WHAT IS BEING ASKED: In the entries below, find the line containing "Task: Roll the", then copy it and every later line exactly, ending with the last line.
BEGIN
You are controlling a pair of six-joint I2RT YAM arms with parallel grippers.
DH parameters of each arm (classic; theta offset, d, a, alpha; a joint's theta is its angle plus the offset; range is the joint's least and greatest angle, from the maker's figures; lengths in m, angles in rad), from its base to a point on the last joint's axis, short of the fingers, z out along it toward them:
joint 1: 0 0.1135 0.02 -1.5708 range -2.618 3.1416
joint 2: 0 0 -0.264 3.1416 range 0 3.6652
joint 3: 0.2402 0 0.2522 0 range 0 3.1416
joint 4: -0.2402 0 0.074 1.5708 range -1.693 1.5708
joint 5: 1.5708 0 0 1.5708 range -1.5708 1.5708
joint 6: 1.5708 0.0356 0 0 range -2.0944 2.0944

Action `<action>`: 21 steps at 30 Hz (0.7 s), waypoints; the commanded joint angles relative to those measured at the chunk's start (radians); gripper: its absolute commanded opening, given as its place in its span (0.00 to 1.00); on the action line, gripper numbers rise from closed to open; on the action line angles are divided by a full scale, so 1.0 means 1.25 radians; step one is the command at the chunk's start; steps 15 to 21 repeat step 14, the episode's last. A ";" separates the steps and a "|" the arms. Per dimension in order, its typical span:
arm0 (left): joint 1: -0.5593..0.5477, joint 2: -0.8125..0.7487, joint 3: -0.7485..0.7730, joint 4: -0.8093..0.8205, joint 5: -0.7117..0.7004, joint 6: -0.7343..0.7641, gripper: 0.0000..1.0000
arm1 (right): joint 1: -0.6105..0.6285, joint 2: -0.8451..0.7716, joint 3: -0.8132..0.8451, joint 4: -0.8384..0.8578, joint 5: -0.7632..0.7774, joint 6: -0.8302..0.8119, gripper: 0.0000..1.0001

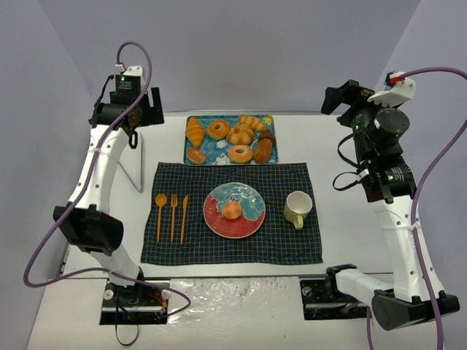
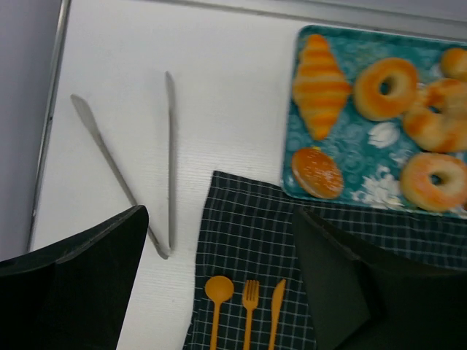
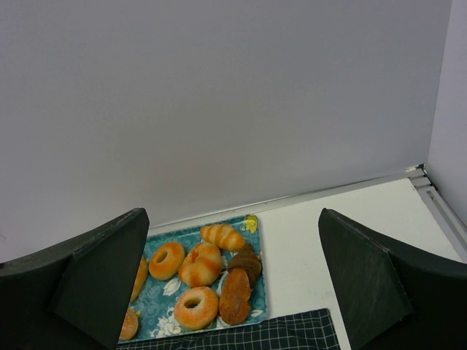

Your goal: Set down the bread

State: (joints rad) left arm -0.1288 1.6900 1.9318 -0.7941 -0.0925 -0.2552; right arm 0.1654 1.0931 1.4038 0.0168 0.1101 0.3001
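Item: the bread (image 1: 232,211), a small round orange-tan bun, smooth, with no hole and a paler patch on top, lying loose near the middle of the plate (image 1: 248,222). Status: placing judged done, since the bun rests on the plate and nothing grips it; little appears left beyond parking the arms. Left jaws: spread wide and empty, hanging well beyond and left of the plate. Right jaws: likewise wide apart and empty, well beyond and right of the plate. Plate: round and glossy, with a red rim and a teal patterned centre. Under the plate: placemat (image 1: 292,244), dark woven cloth with a fine pale check, rectangular. Left of the plate: spoon (image 1: 160,215), fork (image 1: 174,216) and knife (image 1: 184,219), matt orange plastic by the look, lying parallel. Right of the plate: cup (image 1: 298,209), pale cream, with a handle. Beyond the plate: tray (image 2: 354,157), rectangular, teal with white flower print, carrying a striped croissant (image 2: 319,85), ring doughnuts (image 2: 385,87) with a glazed sheen, and other pastries. Beyond and left of the plate, on the white worktop (image 2: 219,95): tongs (image 2: 170,160), thin bare metal, arms splayed in a V.
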 commanded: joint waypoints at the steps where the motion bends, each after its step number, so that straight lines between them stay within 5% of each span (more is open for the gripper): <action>1: -0.063 -0.107 0.077 -0.065 0.010 0.032 0.78 | 0.003 -0.004 0.054 0.047 0.008 -0.019 1.00; 21: -0.103 -0.159 0.054 -0.079 0.004 0.048 0.79 | 0.004 0.036 0.106 0.019 -0.007 -0.019 1.00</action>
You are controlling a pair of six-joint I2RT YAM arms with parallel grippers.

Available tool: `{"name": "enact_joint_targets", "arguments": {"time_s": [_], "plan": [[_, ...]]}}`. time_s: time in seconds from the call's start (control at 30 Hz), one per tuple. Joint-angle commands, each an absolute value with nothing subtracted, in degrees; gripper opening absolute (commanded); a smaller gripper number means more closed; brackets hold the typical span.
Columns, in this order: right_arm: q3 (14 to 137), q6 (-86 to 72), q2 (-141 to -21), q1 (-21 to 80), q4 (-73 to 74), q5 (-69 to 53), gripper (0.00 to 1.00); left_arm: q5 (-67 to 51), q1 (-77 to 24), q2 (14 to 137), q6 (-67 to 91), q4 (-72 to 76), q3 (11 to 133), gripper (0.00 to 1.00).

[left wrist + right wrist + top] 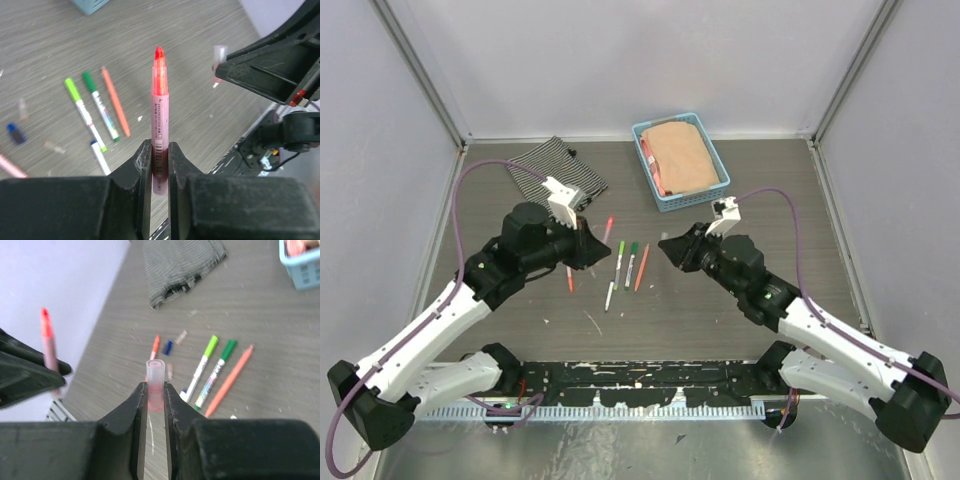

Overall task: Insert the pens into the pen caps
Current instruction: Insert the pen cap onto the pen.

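Note:
My left gripper [160, 150] is shut on the lower body of a pink pen [159, 105], whose bare orange-red tip points away from the camera. My right gripper [155, 390] is shut on a translucent pink pen cap [155, 374], open end outward. In the top view the two grippers [592, 243] [668, 246] face each other a short gap apart above the table. Below them lie a light-green-capped pen [205, 362], a dark-green-capped pen [220, 367] and an orange pen [231, 380]. A loose dark blue cap [168, 347] lies beside another orange-red pen [155, 346].
A blue basket [642, 155] holding a tan cloth stands at the back centre. A striped cloth [560, 165] lies at the back left. A short white pen with a blue end [100, 156] lies near the green ones. Grey walls close in the table.

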State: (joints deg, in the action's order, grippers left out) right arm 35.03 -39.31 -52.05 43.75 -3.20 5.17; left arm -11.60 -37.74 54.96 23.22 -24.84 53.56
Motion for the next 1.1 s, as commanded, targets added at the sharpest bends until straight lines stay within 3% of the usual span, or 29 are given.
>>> {"name": "enact_joint_targets", "arguments": {"time_s": [0.0, 0.3, 1.07], "plan": [[36.5, -35.9, -47.4, 43.6, -12.2, 8.1, 0.17, -10.8, -43.4, 54.6, 25.2, -12.9, 52.5, 0.00], [42.1, -33.8, -46.7, 43.5, -16.5, 5.1, 0.15, -11.7, -50.1, 56.7, 24.0, -2.1, 52.5, 0.00], [44.8, -35.1, -46.4, 43.5, -24.3, 0.0, 0.14, -12.9, -53.0, 56.9, 22.9, 6.2, 49.0, 0.00]]}}
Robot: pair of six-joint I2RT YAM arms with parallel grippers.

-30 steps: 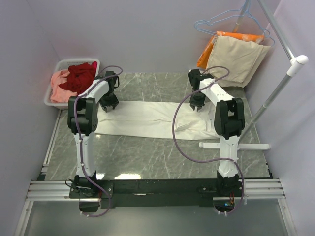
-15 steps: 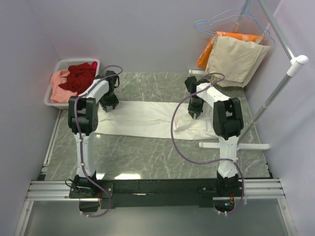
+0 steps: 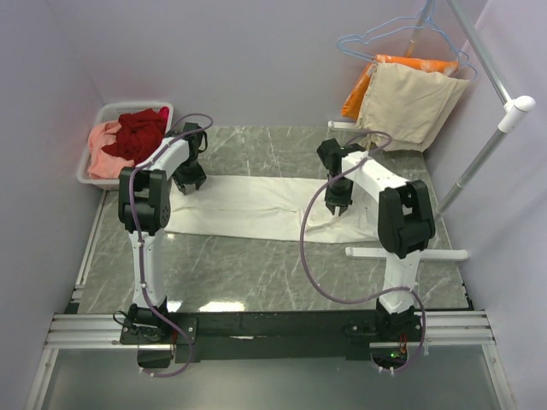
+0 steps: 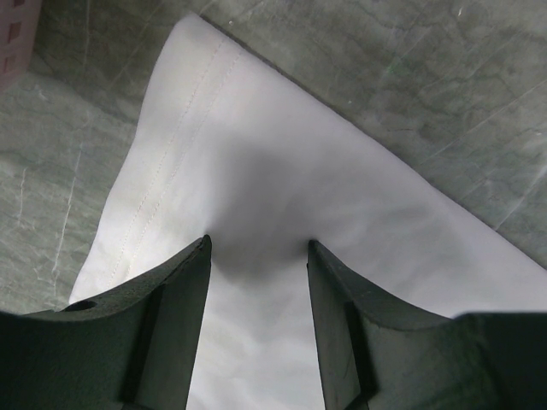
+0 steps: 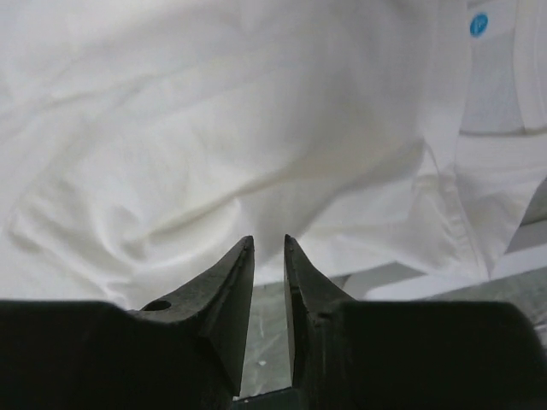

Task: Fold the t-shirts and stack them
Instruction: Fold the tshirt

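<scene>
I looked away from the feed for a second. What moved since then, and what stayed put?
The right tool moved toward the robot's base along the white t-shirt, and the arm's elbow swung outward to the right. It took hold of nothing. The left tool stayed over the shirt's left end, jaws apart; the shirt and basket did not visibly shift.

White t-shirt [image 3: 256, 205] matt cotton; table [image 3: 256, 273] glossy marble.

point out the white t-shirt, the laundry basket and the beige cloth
white t-shirt [image 3: 248, 205], top external view, flat middle of the fabric
laundry basket [image 3: 96, 117], top external view, far left rim
beige cloth [image 3: 410, 102], top external view, centre of the hanging panel
</scene>
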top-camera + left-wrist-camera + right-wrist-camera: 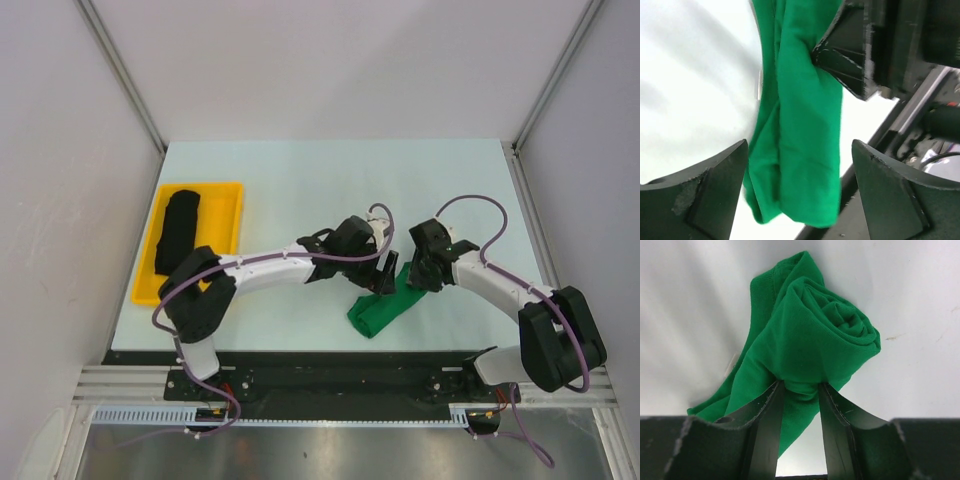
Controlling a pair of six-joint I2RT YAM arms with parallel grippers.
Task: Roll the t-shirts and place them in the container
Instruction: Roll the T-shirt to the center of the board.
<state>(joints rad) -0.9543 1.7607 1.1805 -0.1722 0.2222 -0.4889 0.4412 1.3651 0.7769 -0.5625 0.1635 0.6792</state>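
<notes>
Green t-shirt (378,312) lies rolled into a loose bundle on the pale bench (300,175), near its front edge and between the two arms. We see the right gripper (800,390) pinched on a fold at one end of the roll, cloth squeezed between its narrowed fingers, and the spiral of the roll's end shows just beyond. Our left gripper (799,150) stands wide apart over the shirt, one finger on either side, and it holds nothing. We find the black t-shirt (180,232) lying as a roll in the yellow tray (225,200) on the bench's left side, well apart.
</notes>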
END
SOLUTION TO THE EXERCISE:
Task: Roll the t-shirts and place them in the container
Instruction: Roll the T-shirt to the center of the board.
<state>(joints rad) -0.9543 1.7607 1.1805 -0.1722 0.2222 -0.4889 0.4412 1.3651 0.7769 -0.5625 0.1635 0.6792</state>
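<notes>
Green t-shirt (378,312) lies rolled into a loose bundle on the pale bench (300,175), near its front edge and between the two arms. We see the right gripper (800,390) pinched on a fold at one end of the roll, cloth squeezed between its narrowed fingers, and the spiral of the roll's end shows just beyond. Our left gripper (799,150) stands wide apart over the shirt, one finger on either side, and it holds nothing. We find the black t-shirt (180,232) lying as a roll in the yellow tray (225,200) on the bench's left side, well apart.
</notes>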

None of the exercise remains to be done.